Aim of the task - Every word of the data must be reproduced in your reply exactly.

Task inputs -
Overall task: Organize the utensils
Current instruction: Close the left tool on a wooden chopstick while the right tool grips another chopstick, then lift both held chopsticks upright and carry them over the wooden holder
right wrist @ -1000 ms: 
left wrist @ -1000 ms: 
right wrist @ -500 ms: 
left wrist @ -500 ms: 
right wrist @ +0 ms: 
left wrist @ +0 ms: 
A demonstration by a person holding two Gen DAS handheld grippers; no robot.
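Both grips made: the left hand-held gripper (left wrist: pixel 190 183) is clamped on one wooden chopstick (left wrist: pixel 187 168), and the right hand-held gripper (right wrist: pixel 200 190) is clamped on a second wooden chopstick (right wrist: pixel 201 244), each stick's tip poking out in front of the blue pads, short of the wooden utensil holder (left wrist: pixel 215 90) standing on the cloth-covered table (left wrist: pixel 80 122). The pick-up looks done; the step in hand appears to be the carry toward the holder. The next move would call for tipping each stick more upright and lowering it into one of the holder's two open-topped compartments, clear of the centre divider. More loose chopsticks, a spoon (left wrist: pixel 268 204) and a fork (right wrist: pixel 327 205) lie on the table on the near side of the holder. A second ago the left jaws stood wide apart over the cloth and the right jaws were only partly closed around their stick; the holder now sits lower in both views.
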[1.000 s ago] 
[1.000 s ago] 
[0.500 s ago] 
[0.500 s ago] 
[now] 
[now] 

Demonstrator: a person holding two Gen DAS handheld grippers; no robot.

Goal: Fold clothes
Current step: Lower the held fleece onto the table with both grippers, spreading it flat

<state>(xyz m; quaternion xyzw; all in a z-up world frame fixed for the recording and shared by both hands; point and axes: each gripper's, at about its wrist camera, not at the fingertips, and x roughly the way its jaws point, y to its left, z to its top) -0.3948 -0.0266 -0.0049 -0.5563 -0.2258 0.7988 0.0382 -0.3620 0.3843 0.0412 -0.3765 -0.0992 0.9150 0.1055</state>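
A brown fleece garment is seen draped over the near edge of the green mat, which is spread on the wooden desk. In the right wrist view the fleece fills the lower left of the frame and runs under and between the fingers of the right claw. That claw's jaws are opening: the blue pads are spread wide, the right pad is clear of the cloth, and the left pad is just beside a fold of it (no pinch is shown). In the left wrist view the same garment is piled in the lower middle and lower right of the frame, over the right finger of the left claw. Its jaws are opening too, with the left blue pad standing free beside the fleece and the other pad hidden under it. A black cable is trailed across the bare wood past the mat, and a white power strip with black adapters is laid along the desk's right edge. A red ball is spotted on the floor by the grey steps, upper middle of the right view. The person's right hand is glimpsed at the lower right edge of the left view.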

Task result -
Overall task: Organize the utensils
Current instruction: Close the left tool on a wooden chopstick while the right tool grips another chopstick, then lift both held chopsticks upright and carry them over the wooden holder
right wrist @ -1000 ms: 
left wrist @ -1000 ms: 
right wrist @ -500 ms: 
left wrist @ -500 ms: 
right wrist @ +0 ms: 
left wrist @ +0 ms: 
A demonstration by a person holding two Gen DAS handheld grippers; no robot.
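Both grips made: the left hand-held gripper (left wrist: pixel 190 183) is clamped on one wooden chopstick (left wrist: pixel 187 168), and the right hand-held gripper (right wrist: pixel 200 190) is clamped on a second wooden chopstick (right wrist: pixel 201 244), each stick's tip poking out in front of the blue pads, short of the wooden utensil holder (left wrist: pixel 215 90) standing on the cloth-covered table (left wrist: pixel 80 122). The pick-up looks done; the step in hand appears to be the carry toward the holder. The next move would call for tipping each stick more upright and lowering it into one of the holder's two open-topped compartments, clear of the centre divider. More loose chopsticks, a spoon (left wrist: pixel 268 204) and a fork (right wrist: pixel 327 205) lie on the table on the near side of the holder. A second ago the left jaws stood wide apart over the cloth and the right jaws were only partly closed around their stick; the holder now sits lower in both views.
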[1.000 s ago] 
[1.000 s ago] 
[0.500 s ago] 
[0.500 s ago] 
[now] 
[now] 

Demonstrator: a person holding two Gen DAS handheld grippers; no robot.

Goal: Fold clothes
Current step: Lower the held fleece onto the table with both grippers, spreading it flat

<state>(xyz m; quaternion xyzw; all in a z-up world frame fixed for the recording and shared by both hands; point and axes: each gripper's, at about its wrist camera, not at the fingertips, and x roughly the way its jaws point, y to its left, z to its top) -0.3948 -0.0266 -0.0049 -0.5563 -0.2258 0.7988 0.0382 -0.3620 0.3843 0.0412 -0.3765 -0.0992 0.9150 0.1055</state>
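A brown fleece garment is seen draped over the near edge of the green mat, which is spread on the wooden desk. In the right wrist view the fleece fills the lower left of the frame and runs under and between the fingers of the right claw. That claw's jaws are opening: the blue pads are spread wide, the right pad is clear of the cloth, and the left pad is just beside a fold of it (no pinch is shown). In the left wrist view the same garment is piled in the lower middle and lower right of the frame, over the right finger of the left claw. Its jaws are opening too, with the left blue pad standing free beside the fleece and the other pad hidden under it. A black cable is trailed across the bare wood past the mat, and a white power strip with black adapters is laid along the desk's right edge. A red ball is spotted on the floor by the grey steps, upper middle of the right view. The person's right hand is glimpsed at the lower right edge of the left view.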

The answer given is complete.